Key ongoing phase 3 trials of ipatasertib include IPATunity130 (NCT03337724) and IPATunity170 (NCT04177108). IPATunity130 is studying ipatasertib in combination with paclitaxel in patients with PIK3CA/AKT1/PTEN-altered, locally advanced or metastatic TNBC or hormone receptor–positive, HER2-negative breast cancer. IPATunity170 is evaluating ipatasertib plus atezolizumab (Tecentriq) and paclitaxel in patients with locally advanced or metastatic TNBC.

References

  1. Dent R, Antunes de Melo E Oliveira AM, Isakoff  SJ, et al.

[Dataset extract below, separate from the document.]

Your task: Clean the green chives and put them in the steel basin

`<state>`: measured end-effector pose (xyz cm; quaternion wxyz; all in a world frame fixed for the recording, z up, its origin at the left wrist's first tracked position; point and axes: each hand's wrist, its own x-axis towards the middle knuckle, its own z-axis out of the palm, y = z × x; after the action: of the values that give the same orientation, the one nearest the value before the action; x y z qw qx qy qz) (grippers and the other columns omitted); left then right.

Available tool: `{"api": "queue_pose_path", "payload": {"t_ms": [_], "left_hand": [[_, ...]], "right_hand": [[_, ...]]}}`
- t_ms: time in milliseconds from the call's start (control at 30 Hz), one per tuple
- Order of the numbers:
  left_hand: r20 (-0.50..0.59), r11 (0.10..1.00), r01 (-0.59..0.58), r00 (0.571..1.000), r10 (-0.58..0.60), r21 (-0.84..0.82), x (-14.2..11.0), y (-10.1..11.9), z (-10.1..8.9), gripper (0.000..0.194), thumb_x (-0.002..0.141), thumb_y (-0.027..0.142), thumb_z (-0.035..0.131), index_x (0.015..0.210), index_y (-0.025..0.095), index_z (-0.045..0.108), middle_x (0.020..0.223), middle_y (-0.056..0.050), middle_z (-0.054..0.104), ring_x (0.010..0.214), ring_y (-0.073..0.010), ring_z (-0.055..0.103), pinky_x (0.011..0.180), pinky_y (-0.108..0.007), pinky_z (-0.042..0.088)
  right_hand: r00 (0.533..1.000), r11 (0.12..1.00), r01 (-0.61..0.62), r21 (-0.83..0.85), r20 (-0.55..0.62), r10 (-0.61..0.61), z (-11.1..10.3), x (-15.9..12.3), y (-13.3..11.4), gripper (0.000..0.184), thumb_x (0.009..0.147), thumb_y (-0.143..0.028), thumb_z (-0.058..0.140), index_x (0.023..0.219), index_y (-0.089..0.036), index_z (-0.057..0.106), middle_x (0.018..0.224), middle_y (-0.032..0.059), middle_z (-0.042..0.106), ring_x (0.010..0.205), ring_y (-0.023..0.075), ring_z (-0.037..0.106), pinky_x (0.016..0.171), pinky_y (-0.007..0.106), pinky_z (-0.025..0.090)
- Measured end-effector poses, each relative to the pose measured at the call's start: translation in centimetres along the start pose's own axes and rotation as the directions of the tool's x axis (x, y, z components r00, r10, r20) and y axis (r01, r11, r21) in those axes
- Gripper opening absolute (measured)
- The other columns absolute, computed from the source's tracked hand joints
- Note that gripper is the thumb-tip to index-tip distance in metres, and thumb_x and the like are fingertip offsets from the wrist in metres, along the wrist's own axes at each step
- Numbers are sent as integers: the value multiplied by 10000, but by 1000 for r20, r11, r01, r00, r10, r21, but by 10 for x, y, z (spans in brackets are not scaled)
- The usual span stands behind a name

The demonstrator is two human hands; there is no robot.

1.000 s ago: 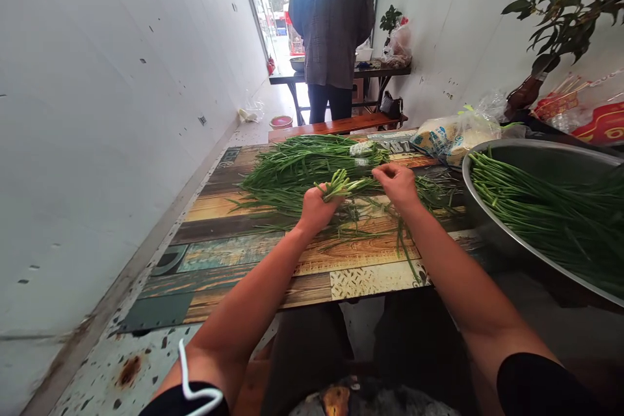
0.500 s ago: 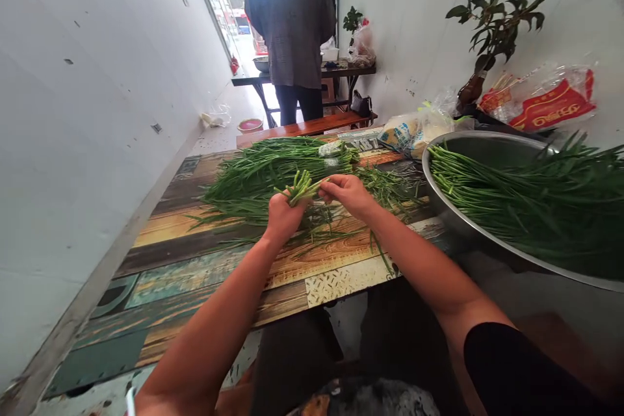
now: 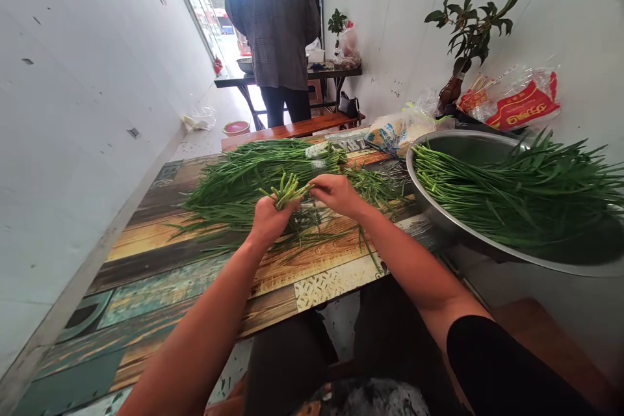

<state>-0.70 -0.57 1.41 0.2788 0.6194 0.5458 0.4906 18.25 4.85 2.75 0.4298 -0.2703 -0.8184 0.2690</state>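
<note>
From my end I see the left hand [image 3: 270,220] closed round a bunch of green stalks [image 3: 286,190] over the desk [image 3: 277,273], pale ends fanned up and rightward; the right hand [image 3: 337,195] (just right of them) pinches one outlying tip.

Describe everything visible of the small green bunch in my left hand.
The small green bunch is gripped in the left hand, its slender stalks fanning upward, pale yellow-green above the fist. The right hand pinches one stalk leaning right. The bunch is held above the wood-patterned table; its lower part cannot be made out.
</note>
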Motion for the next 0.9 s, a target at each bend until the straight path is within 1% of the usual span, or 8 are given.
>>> {"api": "queue_pose_path", "payload": {"t_ms": [233, 333, 433, 533, 633, 700, 800, 900], "left_hand": [[14, 1000, 16, 1000, -16, 26, 2, -3, -2, 293, 774, 394, 671, 582, 174, 654, 649, -20, 672, 650, -163, 605, 678, -279, 480], [11, 999, 19, 1000, -20, 47, 1, 1, -2, 299, 781, 378, 668, 571, 167, 651, 644, -34, 670, 648, -171, 610, 693, -300, 489], [5, 999, 16, 1000, -17, 45, 0, 4, -1, 295, 799, 362, 653, 578, 167, 658, 675, -47, 687, 675, -184, 626, 726, -324, 493], [10, 999, 32, 999, -32, 16, 0, 5, 0, 301, 796, 386, 659, 584, 172, 654, 663, -42, 681, 680, -187, 627, 735, -329, 485], [15, 999, 32, 999, -32, -5, 0, 4, 0, 342, 771, 452, 665, 573, 174, 637, 630, -31, 645, 663, -176, 605, 717, -318, 464], [17, 1000, 21, 1000, -21, -20, 0, 4, 0, 370, 753, 492, 670, 569, 174, 627, 633, -29, 635, 653, -165, 584, 698, -307, 446], [24, 1000, 7, 1000, -7, -24, 0, 2, 1, 387, 735, 517, 682, 573, 170, 627, 617, -17, 612, 622, -143, 542, 651, -281, 417], [33, 1000, -19, 999, 19, 3, 0, 0, 1, 378, 731, 510, 684, 596, 160, 636, 572, 8, 568, 570, -114, 480, 588, -252, 374]], "right_hand": [[988, 982, 94, -166, -103, -112, -1, 0, 0, 206, 841, -193, 522, 831, -154, 724, 844, 63, 726, 793, 146, 646, 759, 248, 473], [971, 993, -39, -115, -240, 10, -3, 1, -3, 220, 849, -277, 533, 786, -153, 703, 770, 43, 699, 703, 133, 601, 687, 245, 452], [901, 972, -230, -45, -386, 196, -12, 3, -4, 259, 840, -367, 555, 722, -162, 659, 648, 3, 618, 600, 118, 517, 605, 250, 400], [848, 935, -351, -39, -437, 300, -21, 5, 1, 372, 823, -438, 572, 554, -184, 537, 519, -32, 469, 526, 103, 409, 573, 265, 348], [848, 915, -399, 53, -358, 390, -21, 6, 6, 404, 857, -451, 495, 560, -181, 543, 521, -30, 444, 499, 97, 391, 561, 271, 352], [894, 917, -357, 179, -219, 391, -15, 6, 7, 234, 801, -367, 542, 791, -161, 650, 687, -7, 578, 536, 93, 468, 580, 259, 398], [947, 901, -302, 312, -14, 322, -4, 4, 0, 399, 688, -267, 617, 1075, -176, 646, 931, 31, 666, 645, 102, 570, 635, 252, 454], [942, 897, -333, 291, 148, 302, 3, 1, -11, 250, 701, -332, 656, 879, -156, 675, 732, 9, 660, 610, 106, 554, 580, 232, 423]]}}
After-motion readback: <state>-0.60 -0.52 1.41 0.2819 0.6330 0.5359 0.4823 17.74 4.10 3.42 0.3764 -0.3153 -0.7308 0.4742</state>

Final results of the double-blind placebo (PBO)-controlled randomised phase II LOTUS trial of first-line ipatasertib (IPAT) + paclitaxel (PAC) for inoperable locally advanced/metastatic triple-negative breast cancer (mTNBC). Presented during 2020 ESMO breast cancer virtual meeting; May 23-24, 2020. Abstract 139O.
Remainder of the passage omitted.